Uncle Misha is a robber who works the railway lines. “I began my career in the 1920s. I was an orphan — my parents died in the civil war. I soon learned that stations are the best places for stealing. People are tightly packed together and they don’t know their surroundings. I got caught a few times but no one handed me in. People would rather beat me up themselves and leave the authorities out of it. I guess they had their reasons.
“Then I learned how to rob goods wagons. I climbed onto their roofs and let myself down inside. I’d pick what I wanted, jump off the train and sell my haul to a fence. The only tricky parts were keeping an eye out for the guards and jumping off the moving trains. You have to be fit for that.” He glances at my leg.
“When I got older I found a job on the railways. It didn’t last long, but I kept my cap and hammer, the tools of my trade. Since then trains have been my home. I know every station in the USSR. Even the smallest country halt. When I get off at a station the first thing I do is study the timetable. I learn them by heart, both summer and winter versions. They’re my daily bread.”
I laugh. “You remind me of George Peters, a man I read about in a book. He avoided the police thanks to his excellent knowledge of train times.”
Uncle Misha opens his toothless mouth in disbelief: “Did you really read that?”
“Yes, it’s in a book by an American writer, O. Henry.”
Uncle Misha whistles: “Whew! I never thought you could learn a thing from books. Everything in them I already shat out the day before yesterday!”
He takes a surreptitious puff on a roll-up cupped in this hand. “Sometimes I notice a lonely-looking suitcase. Then I wait for everyone to fall asleep. But it drives me mad when some bloody intellectual takes out a book and reads. You can’t tear him away. It’s like trying to snatch a baby from its bottle. But it also works the other way. A man might bury himself in the book so deep you could stuff him up the arse and he’d never notice. So there’s a use for books all the same.
“When everyone’s asleep I get down to business. I grab the case, jump off the train, hide alongside it and wait for the next express. Two or three minutes before it leaves I push the suitcase into an axle-box with my long hammer and then climb inside a carriage. I sit in an empty place, wearing my railway cap so the conductor won’t ask to see my ticket.
“When he’s passed by I start to tell the other passengers stories that I’ve picked up on my travels. They’re always willing to share their food in return for the entertainment. When I’ve eaten my fill and slept a bit I get out at a suitable stop.

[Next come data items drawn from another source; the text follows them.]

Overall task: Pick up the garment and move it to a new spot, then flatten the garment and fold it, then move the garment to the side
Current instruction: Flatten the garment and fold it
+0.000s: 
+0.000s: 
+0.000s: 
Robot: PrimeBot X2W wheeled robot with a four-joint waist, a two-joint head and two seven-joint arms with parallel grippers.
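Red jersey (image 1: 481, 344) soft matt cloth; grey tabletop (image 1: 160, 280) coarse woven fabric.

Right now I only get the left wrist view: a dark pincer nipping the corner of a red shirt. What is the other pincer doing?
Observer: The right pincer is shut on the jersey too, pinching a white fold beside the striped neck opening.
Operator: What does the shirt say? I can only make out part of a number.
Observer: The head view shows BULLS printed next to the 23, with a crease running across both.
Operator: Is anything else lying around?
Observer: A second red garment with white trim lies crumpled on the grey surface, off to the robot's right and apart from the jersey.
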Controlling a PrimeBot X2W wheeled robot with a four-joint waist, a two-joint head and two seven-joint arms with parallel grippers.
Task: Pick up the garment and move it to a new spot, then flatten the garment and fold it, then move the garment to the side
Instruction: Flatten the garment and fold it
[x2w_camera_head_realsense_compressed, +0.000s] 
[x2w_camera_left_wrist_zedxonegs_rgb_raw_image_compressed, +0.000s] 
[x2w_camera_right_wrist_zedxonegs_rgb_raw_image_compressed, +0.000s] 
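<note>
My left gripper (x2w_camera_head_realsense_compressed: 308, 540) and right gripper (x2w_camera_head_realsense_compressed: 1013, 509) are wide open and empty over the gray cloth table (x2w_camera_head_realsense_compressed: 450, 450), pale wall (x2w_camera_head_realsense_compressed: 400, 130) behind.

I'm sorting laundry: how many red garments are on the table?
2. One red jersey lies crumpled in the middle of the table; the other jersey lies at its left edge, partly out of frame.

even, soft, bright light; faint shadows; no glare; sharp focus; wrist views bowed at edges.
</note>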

“In any new town the first thing I do is memorise the timetable. Then I go to the nearest beer shop for a few drinks. After that I collect empty vodka bottles — only the cleanest ones, mind. I take them out somewhere quiet on the edge of town and fill them with water. I use my bootlaces to close the caps. Then I wait till evening and go back to the station. I wander along the platform with a bottle in my hand and almost always get lucky. My bottle reminds passengers they’re thirsty so they call out: ‘Oi, mate! Where can I get one?’
“‘Not far from here, not far at all. About half a kilometre,’ I tell them.
“The shop might as well be on the moon. The greedy wretches beg me to sell the bottle. I hum and haw until the train is about to depart and then I give in. They even want to tip me. ‘No, no, you’re all right,’ I say to them. As soon as their train starts I hop on one going in the opposite direction.”